#### [WHAT YOU ARE ASKED TO DO]
Repeat the listing below line by line, exactly, leaving its pictures behind.

BEGIN

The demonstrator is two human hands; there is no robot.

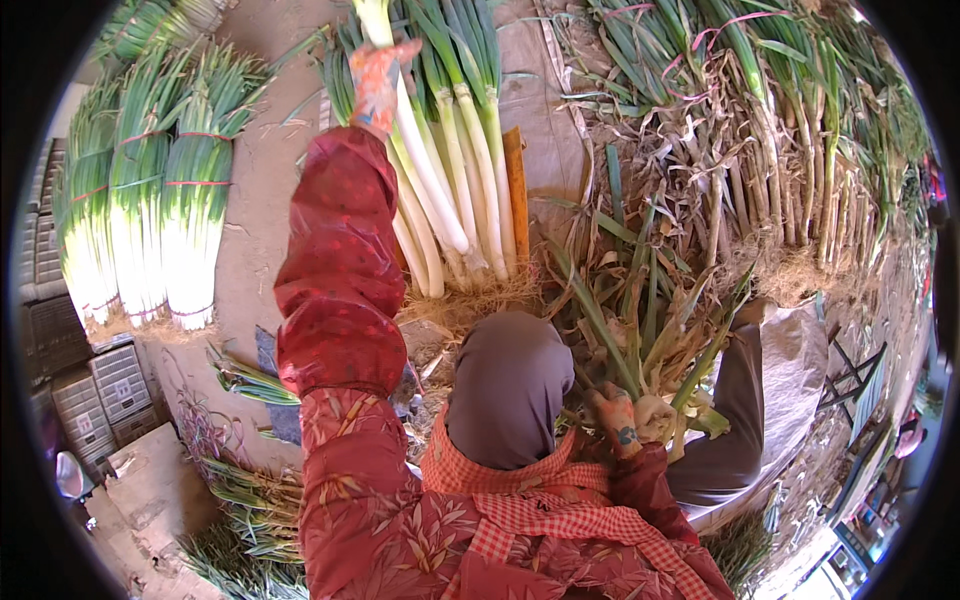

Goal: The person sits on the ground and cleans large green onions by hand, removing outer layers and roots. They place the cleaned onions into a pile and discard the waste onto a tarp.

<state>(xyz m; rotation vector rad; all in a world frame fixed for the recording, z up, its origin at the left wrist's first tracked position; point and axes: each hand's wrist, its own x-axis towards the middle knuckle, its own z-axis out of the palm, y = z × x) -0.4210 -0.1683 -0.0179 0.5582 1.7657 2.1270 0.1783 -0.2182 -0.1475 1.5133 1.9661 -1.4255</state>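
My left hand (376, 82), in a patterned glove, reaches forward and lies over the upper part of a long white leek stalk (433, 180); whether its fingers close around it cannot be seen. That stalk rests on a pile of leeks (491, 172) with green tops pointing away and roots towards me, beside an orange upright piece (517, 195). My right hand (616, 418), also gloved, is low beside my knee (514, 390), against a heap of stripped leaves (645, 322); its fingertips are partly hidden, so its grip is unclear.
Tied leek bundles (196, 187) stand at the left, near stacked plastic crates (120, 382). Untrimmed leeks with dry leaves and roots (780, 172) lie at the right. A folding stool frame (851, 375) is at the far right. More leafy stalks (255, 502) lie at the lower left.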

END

#### [WRITTEN SOLUTION]
The demonstrator is two human hands; there is no robot.


Goal: The person sits on the ground and cleans large green onions by hand, removing outer layers and roots. They place the cleaned onions into a pile and discard the waste onto a tarp.

<state>(xyz m; rotation vector rad; all in a world frame fixed for the recording, z up, its origin at the left wrist's first tracked position; point and axes: each hand's wrist, its own x-axis towards the middle knuckle, its own z-axis out of the palm, y = z × x) -0.4210 -0.1683 -0.0179 0.5582 1.7657 2.1270 0.1783 -0.2182 -0.1475 1.5133 1.9661 -1.4255</state>
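My left hand (376, 82), in a patterned glove, reaches forward and lies over the upper part of a long white leek stalk (433, 180); whether its fingers close around it cannot be seen. That stalk rests on a pile of leeks (491, 172) with green tops pointing away and roots towards me, beside an orange upright piece (517, 195). My right hand (616, 418), also gloved, is low beside my knee (514, 390), against a heap of stripped leaves (645, 322); its fingertips are partly hidden, so its grip is unclear.
Tied leek bundles (196, 187) stand at the left, near stacked plastic crates (120, 382). Untrimmed leeks with dry leaves and roots (780, 172) lie at the right. A folding stool frame (851, 375) is at the far right. More leafy stalks (255, 502) lie at the lower left.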

Nothing more remains for this exercise.